Husbands whose wives were undergoing surgery for cervical cancer were asked about their sexual activity. The results showed that husbands who traveled more often in their jobs had wives who were more likely to have cervical cancer.

Other occupations associated with significantly higher cervical cancer are cleaner’s employees, food preparation workers, and restaurant attendants; however, the reasons for the increased risk of women with these occupations are not entirely clear.

Another factor in cervical cancer is smoking, which may increase the probability of cancer. Smoking increases the risk twofold and is highest with older smokers and two-or-more-packs-a-day smokers. Researchers have found nicotine and cotinine in the cervical mucus of smokers. Smoking, which decreases the body’s immune functions (immunosuppressive effects), may enhance the persistence of HPV infection.

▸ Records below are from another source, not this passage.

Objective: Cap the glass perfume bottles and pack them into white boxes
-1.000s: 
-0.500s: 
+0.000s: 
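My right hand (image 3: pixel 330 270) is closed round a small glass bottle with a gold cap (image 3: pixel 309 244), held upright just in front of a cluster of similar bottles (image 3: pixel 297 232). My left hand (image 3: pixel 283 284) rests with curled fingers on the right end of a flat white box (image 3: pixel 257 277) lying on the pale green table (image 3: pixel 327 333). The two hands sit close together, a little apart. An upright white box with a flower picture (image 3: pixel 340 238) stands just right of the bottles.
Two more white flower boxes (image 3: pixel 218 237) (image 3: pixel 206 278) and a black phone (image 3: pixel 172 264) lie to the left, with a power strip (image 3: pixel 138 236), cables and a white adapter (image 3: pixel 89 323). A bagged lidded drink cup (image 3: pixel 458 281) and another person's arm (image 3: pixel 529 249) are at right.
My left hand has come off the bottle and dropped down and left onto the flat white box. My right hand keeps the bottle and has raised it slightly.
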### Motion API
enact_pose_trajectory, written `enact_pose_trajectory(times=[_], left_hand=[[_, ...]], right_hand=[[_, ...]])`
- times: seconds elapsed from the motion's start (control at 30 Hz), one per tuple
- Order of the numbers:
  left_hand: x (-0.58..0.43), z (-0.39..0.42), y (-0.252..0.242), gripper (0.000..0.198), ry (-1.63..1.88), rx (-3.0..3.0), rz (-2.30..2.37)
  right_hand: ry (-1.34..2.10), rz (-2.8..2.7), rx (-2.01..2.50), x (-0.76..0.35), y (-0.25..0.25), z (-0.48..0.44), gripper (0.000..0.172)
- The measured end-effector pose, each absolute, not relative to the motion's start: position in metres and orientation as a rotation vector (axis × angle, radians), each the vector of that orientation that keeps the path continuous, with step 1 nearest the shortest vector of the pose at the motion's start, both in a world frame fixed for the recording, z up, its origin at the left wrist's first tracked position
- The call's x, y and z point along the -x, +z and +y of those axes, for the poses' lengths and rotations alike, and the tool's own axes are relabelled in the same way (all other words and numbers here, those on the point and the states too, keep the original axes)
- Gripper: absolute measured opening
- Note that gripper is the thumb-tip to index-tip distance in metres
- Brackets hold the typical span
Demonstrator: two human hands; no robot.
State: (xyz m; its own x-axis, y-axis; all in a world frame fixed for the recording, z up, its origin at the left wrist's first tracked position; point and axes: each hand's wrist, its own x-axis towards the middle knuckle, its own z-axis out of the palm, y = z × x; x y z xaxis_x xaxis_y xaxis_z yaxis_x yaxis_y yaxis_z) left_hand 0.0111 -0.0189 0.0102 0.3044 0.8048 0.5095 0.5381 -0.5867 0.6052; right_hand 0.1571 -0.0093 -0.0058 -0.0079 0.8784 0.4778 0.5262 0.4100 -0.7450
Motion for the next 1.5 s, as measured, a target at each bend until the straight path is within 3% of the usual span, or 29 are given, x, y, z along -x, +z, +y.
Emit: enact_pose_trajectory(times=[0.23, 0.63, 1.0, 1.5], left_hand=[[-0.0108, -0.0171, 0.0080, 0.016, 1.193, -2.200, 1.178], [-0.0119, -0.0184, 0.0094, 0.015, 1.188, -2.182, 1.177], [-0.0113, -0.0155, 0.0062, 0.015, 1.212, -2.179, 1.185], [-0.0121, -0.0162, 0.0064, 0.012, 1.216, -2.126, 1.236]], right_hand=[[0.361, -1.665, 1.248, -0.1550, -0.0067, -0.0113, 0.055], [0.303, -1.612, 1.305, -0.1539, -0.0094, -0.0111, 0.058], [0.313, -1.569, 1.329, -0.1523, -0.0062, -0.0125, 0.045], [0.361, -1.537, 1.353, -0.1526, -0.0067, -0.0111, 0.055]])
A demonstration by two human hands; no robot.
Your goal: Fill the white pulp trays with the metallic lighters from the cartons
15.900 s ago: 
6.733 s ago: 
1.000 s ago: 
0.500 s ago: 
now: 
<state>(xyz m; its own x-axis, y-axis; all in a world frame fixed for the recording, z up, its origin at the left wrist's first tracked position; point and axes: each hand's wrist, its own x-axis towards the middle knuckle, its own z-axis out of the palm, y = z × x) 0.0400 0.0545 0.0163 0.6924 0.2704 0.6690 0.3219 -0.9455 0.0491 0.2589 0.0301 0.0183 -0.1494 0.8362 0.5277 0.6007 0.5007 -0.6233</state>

At one time oral contraceptives were thought to increase the likelihood of cervical cancer from 0.9 to 2.2/1,000 with two years of use. And after 10 years of use cervical cancer rose to more than four times that of nonusers. It may be that the increase in sexual activity presented a greater threat, rather than the oral contraceptive. Those women who use oral contraceptives may be more sexually active. More studies need to be done to better determine the relationship between hormones and cancer.

Even though the American Cancer Society recommends a healthy diet with all of the food groups, studies evaluating diet changes to prevent cancer are showing no association with cervical cancer.

The following are important points to remember about HPV infection:

HPV infection:

  • is more likely in women under 20

  • is easily obtained through sexual intercourse
  • can disappear after a number of years and declines sharply with age
  • is the highest between the ages of 16 to 25 years
  • can occur with contact with an infected male at any age

HPV symptoms include:

  • pain during intercourse

  • discharge that is white and thick
  • difficulty urinating
  • bleeding between periods
  • fatigue
  • lower abdominal pain
  • decrease in sexual desire

ival rates rise with these early detection techniques:

    PAP smear annually

  • physical examination
  • chest X-ray
  • IVP or intravenous pyelogram
  • cervical biopsy
  • cystoscopy
  • proctosigmoidoscopy

Other screening methods include:

  • microscopic

  • molecular
  • magnifying eyepiece
  • tissue stains
  • cervicography (cervical photography after staining with acetic acid)

Prevention of HPV transmission is nearly impossible! Condoms are not safe, because they are not able to cover scrotal or perineal lesions. Sites for harboring HPV are the penis and the vaginal areas.

Vaccines are being tested, but not one is reliable at this time. Immuni-zation methods are being studied and may be available in the future.

The safest way to diagnosis HPV infection early and prevent cervical cancer is a regular PAP smear!